Réunis mardi à Ouagadougou, des experts du Burkina Faso, du Mali et du Niger ont entamé des travaux visant à élaborer un document-cadre stratégique commun en prélude aux futures consultations entre la Confédération des États du Sahel (AES) et la Communauté économique des États de l’Afrique de l’Ouest (CEDEAO).
Cette rencontre technique a pour objectif d’harmoniser les positions des trois pays membres de l’AES et de définir les intérêts stratégiques de la Confédération dans la perspective des prochaines négociations avec l’organisation sous-régionale.
« Il s’agit pour nous d’identifier les intérêts stratégiques de la Confédération, de consolider et d’harmoniser nos positions, mais aussi de préparer notre argumentaire en vue de ces futures échéances de négociation avec la CEDEAO », a déclaré Herman Toé, secrétaire général du ministère burkinabè des Affaires étrangères.
Selon lui, les travaux devront également permettre de défendre les intérêts des populations de l’espace AES et de l’ensemble de la sous-région, tout en préservant certains acquis majeurs, notamment la libre circulation des personnes et des biens.
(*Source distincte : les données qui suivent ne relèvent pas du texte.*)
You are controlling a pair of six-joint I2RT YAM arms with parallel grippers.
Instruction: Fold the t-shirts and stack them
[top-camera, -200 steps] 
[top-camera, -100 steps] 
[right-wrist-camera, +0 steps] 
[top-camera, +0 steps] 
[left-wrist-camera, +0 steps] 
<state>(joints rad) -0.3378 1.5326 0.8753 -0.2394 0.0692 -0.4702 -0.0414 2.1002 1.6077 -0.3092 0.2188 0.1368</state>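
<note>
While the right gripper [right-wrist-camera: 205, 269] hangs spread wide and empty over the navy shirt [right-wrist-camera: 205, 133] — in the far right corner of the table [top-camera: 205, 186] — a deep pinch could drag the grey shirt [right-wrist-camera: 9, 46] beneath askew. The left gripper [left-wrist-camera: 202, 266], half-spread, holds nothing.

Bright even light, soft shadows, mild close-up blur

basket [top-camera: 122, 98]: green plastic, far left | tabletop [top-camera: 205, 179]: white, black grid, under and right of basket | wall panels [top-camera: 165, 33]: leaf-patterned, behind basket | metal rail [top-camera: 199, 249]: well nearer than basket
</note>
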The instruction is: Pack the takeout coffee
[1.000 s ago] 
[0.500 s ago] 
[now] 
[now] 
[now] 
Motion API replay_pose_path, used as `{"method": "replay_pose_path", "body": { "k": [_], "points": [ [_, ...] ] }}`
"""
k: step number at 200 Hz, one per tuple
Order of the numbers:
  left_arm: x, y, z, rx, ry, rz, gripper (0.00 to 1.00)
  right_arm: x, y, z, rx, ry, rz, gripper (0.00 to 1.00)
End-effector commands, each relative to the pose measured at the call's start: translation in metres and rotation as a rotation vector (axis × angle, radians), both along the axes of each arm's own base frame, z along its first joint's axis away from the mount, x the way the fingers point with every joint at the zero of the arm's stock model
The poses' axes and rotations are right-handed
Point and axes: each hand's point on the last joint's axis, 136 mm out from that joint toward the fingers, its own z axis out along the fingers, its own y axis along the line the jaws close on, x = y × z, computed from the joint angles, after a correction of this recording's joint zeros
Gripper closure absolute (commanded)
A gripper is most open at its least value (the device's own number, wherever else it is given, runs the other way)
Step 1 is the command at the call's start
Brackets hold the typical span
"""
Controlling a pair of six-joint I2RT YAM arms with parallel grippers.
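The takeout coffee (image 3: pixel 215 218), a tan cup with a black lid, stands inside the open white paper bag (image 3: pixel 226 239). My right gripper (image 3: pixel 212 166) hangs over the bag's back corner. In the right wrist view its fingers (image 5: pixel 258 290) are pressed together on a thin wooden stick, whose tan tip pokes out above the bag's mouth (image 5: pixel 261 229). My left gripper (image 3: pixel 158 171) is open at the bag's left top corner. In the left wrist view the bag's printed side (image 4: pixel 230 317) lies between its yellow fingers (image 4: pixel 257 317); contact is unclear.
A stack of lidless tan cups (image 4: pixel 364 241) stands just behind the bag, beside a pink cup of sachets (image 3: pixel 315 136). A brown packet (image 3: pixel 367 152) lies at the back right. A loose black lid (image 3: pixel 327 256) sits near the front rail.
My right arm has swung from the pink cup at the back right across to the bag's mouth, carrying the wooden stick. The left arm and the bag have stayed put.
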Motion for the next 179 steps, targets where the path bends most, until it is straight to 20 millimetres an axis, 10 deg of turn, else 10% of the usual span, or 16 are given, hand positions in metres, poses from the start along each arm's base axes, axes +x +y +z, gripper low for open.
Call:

La rencontre se tient en présence d’Ousmane Alhassane, représentant du Niger, et de Mahamabe Maïga, chef de la délégation malienne, aux côtés de responsables burkinabè en charge des questions diplomatiques et de coopération.
Ces échanges s’inscrivent dans une dynamique de coordination renforcée entre les trois États de l’AES, qui entendent parler d’une seule voix sur les grands dossiers régionaux dans un contexte marqué par la redéfinition de leurs relations avec la CEDEAO.
Les conclusions des travaux devraient servir de base à l’élaboration d’une position commune de la Confédération lors des prochaines discussions avec l’organisation ouest-africaine.